> EXERCISE
Starting at the line that contains "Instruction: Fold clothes" and stopping at the line that contains "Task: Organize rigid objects", restate each line of the records below exactly. Omit the pictures.

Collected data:
● ● ● ● ● ● ●

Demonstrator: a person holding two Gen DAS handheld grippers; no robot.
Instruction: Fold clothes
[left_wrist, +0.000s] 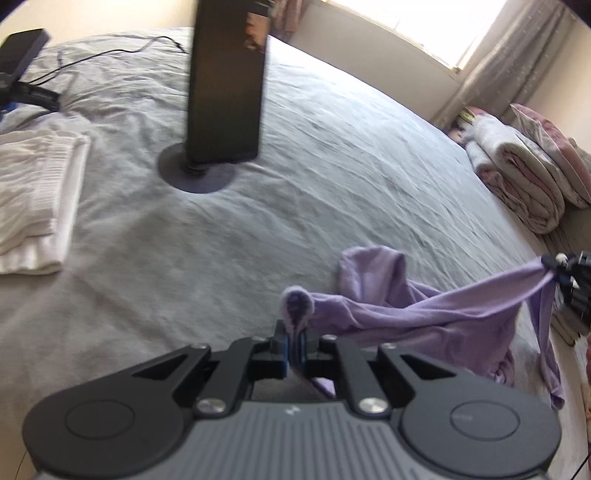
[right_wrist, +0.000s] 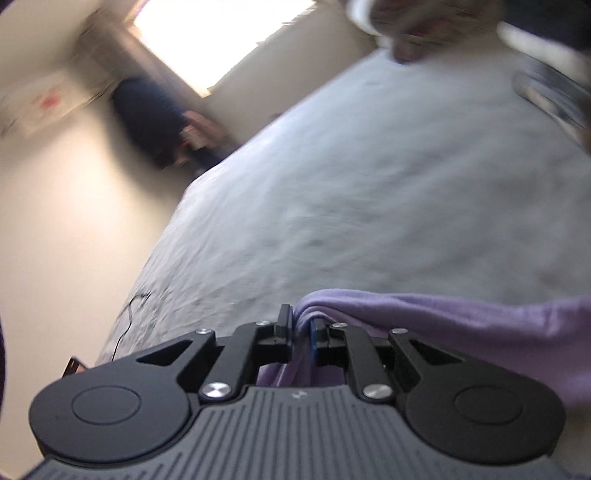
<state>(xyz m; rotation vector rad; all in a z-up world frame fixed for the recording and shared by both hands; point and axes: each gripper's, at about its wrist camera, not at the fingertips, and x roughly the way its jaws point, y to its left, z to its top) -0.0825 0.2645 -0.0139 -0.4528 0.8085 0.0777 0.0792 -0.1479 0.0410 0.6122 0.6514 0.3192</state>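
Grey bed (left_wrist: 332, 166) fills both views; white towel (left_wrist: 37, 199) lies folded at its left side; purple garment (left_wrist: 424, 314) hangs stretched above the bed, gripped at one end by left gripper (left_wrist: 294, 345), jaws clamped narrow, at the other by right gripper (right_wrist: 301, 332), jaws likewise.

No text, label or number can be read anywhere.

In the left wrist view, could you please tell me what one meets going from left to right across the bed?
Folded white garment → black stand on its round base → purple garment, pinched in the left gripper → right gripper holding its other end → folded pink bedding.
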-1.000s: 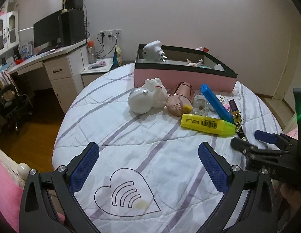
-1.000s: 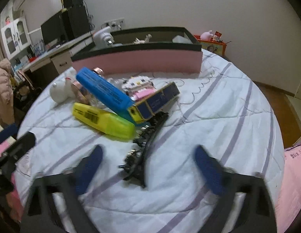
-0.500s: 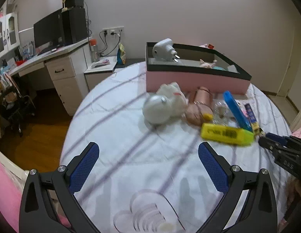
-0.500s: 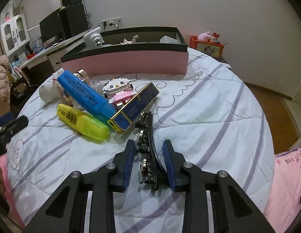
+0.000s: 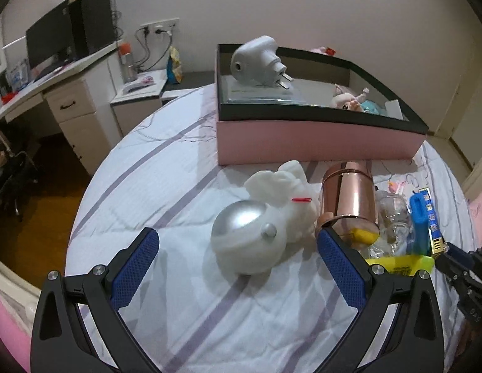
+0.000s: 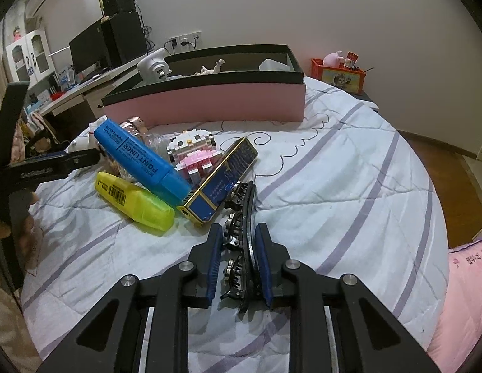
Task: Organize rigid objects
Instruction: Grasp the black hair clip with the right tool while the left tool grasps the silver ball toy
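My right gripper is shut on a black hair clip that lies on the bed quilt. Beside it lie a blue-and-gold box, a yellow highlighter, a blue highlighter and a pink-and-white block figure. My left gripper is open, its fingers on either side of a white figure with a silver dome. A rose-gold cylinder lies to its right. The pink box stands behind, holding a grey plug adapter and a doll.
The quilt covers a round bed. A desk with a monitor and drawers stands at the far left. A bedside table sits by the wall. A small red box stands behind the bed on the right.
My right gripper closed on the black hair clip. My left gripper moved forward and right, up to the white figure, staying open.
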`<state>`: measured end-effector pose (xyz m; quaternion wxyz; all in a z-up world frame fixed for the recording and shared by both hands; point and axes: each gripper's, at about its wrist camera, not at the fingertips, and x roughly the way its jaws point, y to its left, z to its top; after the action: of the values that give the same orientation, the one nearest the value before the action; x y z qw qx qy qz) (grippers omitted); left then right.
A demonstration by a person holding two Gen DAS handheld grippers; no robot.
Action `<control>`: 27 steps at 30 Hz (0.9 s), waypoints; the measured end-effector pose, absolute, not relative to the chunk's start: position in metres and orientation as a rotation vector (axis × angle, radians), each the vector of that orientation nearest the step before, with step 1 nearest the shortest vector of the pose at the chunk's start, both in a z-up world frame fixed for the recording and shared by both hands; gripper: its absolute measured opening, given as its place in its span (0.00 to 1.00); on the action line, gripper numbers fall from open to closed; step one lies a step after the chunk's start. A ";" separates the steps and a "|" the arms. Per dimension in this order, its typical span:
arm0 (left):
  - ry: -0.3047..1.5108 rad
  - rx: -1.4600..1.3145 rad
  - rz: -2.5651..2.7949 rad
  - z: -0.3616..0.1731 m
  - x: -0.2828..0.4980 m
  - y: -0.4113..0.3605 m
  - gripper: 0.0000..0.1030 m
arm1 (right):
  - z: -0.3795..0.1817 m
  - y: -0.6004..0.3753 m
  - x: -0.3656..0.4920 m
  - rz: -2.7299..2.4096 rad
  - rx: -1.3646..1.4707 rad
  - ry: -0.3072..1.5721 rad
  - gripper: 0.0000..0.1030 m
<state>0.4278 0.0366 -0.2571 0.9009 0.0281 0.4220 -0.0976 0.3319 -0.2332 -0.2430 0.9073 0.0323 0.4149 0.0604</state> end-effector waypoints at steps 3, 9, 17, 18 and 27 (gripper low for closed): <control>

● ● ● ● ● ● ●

> RESPONSE BELOW
Instruction: Fold clothes
[left_wrist, +0.000s] 
[right_wrist, +0.000s] 
<state>(xyz m; rotation vector rad; all in a z-up world frame fixed for the recording and shared by both hands; point and axes: each gripper's, at about its wrist camera, not at the fingertips, and x roughly the way its jaws point, y to its left, z to its top) -0.0825 0.2645 -0.0139 -0.4528 0.8085 0.0777 0.0792 -0.1479 0.0410 0.6122 0.6514 0.3192</state>
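Grey bed (left_wrist: 332, 166) fills both views; white towel (left_wrist: 37, 199) lies folded at its left side; purple garment (left_wrist: 424, 314) hangs stretched above the bed, gripped at one end by left gripper (left_wrist: 294, 345), jaws clamped narrow, at the other by right gripper (right_wrist: 301, 332), jaws likewise.

No text, label or number can be read anywhere.

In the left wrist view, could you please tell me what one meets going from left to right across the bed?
Folded white garment → black stand on its round base → purple garment, pinched in the left gripper → right gripper holding its other end → folded pink bedding.
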-1.000s: 
-1.000s: 
-0.500s: 
-0.500s: 
+0.000s: 
+0.000s: 
Task: Organize rigid objects

This exercise is now done.